Problem details => Copy exactly, and only, the lines that start at the line containing "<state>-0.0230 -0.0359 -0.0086" and end at the last line of the material below.

[[ Information provided, beginning ]]

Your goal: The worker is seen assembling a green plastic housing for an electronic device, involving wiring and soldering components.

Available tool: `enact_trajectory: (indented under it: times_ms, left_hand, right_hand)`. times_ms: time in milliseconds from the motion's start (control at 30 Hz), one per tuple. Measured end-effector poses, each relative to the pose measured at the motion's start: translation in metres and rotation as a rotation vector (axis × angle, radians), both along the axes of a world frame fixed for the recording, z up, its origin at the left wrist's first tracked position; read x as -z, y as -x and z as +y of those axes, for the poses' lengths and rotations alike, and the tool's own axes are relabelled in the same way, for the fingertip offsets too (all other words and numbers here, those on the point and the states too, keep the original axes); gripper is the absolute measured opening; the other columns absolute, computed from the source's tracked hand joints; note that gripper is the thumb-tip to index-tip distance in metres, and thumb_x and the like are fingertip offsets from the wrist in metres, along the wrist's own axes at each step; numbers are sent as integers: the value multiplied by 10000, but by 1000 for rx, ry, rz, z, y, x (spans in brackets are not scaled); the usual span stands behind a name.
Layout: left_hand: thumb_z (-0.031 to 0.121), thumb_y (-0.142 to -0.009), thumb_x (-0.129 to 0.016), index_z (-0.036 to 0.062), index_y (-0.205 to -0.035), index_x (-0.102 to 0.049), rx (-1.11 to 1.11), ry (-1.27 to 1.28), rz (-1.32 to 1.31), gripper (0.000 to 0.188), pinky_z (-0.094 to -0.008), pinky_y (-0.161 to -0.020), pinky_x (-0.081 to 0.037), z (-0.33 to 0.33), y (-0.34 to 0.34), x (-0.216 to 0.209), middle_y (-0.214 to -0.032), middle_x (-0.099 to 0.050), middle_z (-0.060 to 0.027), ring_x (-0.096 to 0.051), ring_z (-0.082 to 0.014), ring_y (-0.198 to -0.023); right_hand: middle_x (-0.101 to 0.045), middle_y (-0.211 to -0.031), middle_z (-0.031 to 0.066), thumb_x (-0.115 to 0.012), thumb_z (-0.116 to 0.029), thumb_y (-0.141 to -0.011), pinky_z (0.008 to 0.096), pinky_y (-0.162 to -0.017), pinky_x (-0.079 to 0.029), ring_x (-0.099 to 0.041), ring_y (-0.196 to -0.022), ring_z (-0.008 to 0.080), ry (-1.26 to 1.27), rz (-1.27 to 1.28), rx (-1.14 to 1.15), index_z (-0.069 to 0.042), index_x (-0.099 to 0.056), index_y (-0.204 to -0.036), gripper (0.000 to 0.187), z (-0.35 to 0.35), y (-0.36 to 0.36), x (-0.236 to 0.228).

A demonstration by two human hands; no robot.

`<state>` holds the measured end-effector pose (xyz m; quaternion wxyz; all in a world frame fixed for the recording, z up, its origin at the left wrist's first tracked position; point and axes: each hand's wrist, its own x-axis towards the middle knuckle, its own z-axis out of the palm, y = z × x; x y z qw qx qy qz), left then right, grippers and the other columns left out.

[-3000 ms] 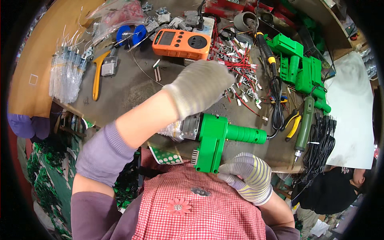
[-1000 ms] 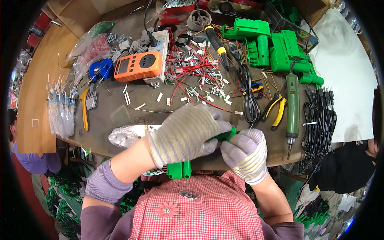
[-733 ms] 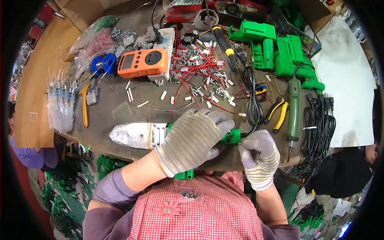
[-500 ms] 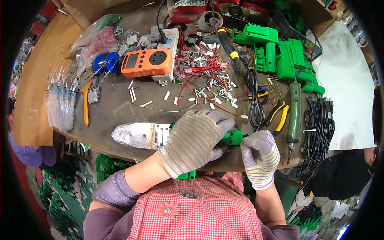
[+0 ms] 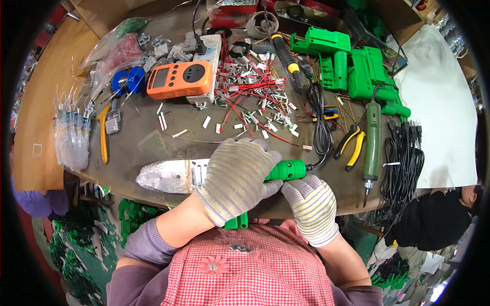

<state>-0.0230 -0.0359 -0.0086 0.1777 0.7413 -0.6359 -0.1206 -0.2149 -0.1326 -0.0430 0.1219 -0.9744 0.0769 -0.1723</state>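
- Since half a second ago, my right hand [image 5: 311,204] has left the cord end of the handle [image 5: 290,170] and slid toward nine o'clock, just below it; my left hand [image 5: 237,171] has stayed over the middle.
- The green tool [image 5: 237,222] lies on the table [image 5: 176,144] in front of me, its long axis running nearly nine to three: plastic-wrapped end [image 5: 163,176] at nine, handle at three.
- My left hand lies across its middle, fingers curled over the top and thumb below, so the handle sticks out at three from my grip.
- My right hand is nearer the handle's end, which sits at about eleven from it. Its fingers are bent; I cannot tell whether they hold anything.
- The black cord [image 5: 323,158] leaves the handle, bending up toward one.
- Farther out, the pliers [image 5: 356,149] lie at two from my right hand.
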Motion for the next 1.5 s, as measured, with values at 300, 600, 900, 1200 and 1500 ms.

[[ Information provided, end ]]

Result for this exercise =>
<state>-0.0230 -0.0359 -0.0086 0.1777 0.7413 -0.6359 -0.1206 -0.2149 -0.1326 -0.0430 0.1219 -0.9744 0.0769 -0.1723</state>
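- Since half a second ago, my right hand [image 5: 311,204] has left the cord end of the handle [image 5: 290,170] and slid toward nine o'clock, just below it; my left hand [image 5: 237,171] has stayed over the middle.
- The green tool [image 5: 237,222] lies on the table [image 5: 176,144] in front of me, its long axis running nearly nine to three: plastic-wrapped end [image 5: 163,176] at nine, handle at three.
- My left hand lies across its middle, fingers curled over the top and thumb below, so the handle sticks out at three from my grip.
- My right hand is nearer the handle's end, which sits at about eleven from it. Its fingers are bent; I cannot tell whether they hold anything.
- The black cord [image 5: 323,158] leaves the handle, bending up toward one.
- Farther out, the pliers [image 5: 356,149] lie at two from my right hand.
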Motion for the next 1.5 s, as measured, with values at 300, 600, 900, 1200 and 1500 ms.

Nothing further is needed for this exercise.